L’effort, largement justifié, consenti par nombre de pays dans le domaine du renseignement économique et scientifique, de défense et de sécurité, confirme cette affirmation. Les États-Unis, par exemple, y ont consacré plus de 75 milliards de dollars en 2012, toutes agences confondues. Si l’énormité du chiffre ne garantit pas pour autant l’efficacité du système, il est néanmoins un signe. La France, elle-même, accroît de manière significative son effort dans ce domaine sans toutefois s’approcher de ces chiffres astronomiques (environ 2 milliards d’euros et entre 13 000 et 14 000 fonctionnaires pour l’ensemble des services de renseignement : DGSE, DRM, DPSD, DCRI, DNRED, Tracfin).

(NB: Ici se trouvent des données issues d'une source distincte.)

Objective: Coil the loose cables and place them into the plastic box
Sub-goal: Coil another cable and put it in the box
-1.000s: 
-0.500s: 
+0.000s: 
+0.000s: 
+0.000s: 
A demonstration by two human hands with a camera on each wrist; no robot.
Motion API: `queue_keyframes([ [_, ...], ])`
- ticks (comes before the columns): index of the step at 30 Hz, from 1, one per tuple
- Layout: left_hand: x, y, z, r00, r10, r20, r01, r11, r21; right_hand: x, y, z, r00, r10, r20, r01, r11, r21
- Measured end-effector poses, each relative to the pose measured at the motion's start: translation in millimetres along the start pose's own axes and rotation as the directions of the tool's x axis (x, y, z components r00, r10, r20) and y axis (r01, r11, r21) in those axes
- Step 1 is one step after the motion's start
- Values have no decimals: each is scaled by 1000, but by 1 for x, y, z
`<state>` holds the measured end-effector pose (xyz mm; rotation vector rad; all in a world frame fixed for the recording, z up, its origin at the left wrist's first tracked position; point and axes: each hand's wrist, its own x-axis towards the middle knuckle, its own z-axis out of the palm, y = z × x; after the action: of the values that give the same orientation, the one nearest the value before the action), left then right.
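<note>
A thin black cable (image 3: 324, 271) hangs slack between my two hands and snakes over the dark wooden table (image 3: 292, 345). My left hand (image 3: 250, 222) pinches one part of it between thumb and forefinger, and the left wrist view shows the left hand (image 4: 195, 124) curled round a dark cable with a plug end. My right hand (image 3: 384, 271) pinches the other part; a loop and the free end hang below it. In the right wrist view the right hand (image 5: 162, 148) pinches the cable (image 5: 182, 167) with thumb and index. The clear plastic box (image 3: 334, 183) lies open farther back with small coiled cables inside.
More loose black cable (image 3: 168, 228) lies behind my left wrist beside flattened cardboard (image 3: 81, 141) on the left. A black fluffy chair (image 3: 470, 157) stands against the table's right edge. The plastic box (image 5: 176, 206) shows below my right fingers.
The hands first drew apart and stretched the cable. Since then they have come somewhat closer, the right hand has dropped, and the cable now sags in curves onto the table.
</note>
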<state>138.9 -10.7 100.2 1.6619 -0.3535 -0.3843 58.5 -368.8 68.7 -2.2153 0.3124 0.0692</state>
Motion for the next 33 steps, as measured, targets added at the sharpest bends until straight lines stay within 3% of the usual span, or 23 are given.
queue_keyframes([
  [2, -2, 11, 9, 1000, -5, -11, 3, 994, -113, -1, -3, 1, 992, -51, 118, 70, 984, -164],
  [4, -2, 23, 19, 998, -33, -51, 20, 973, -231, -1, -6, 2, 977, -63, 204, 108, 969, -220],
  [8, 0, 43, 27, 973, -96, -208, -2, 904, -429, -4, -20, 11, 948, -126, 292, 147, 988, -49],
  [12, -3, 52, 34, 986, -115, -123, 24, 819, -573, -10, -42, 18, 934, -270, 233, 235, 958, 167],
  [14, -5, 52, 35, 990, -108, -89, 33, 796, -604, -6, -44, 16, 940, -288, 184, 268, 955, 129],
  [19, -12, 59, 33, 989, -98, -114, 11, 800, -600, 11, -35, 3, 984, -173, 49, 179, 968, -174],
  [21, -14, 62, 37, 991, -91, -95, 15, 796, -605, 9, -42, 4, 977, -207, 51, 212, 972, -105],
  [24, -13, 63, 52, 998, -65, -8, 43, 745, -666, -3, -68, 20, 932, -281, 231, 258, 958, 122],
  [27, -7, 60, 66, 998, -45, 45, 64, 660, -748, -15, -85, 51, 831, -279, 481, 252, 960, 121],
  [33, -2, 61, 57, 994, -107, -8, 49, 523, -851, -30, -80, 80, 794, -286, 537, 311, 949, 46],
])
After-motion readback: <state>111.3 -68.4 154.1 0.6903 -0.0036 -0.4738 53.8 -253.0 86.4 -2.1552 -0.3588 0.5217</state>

Place de la vérité dans la conduite de l’action
Passé ce constat sommaire, il convient de modérer aussitôt l’intérêt porté à la vérité dans la vie publique. Les dirigeants sont, en effet, constamment déchirés entre la nécessité de décider avec courage et la tentation de gouverner pour plaire. Gerhard Schröder n’a-t-il pas souligné que « les réformes redressent les pays, mais font perdre les élections » ? Churchill et bien d’autres l’avaient découvert avant lui tandis qu’Hannah Arendt le théorisait en 1971 dans Du mensonge à la violence. Les faits démontrent également qu’aux heures graves, le courage vient parfois à manquer, moins, toutefois, qu’en vitesse de croisière où l’abandon sonne comme de la bonhomie. Souvenons-nous de la fameuse cagnotte fiscale qui aurait pu contribuer au désendettement de la France. Ne pas la distribuer aurait imposé d’avouer la réalité de notre situation financière. Les dirigeants détestent le rôle de briseur de rêve. Aussi longtemps que la chose n’est pas dite, on se plaît à rêver qu’elle n’existe pas.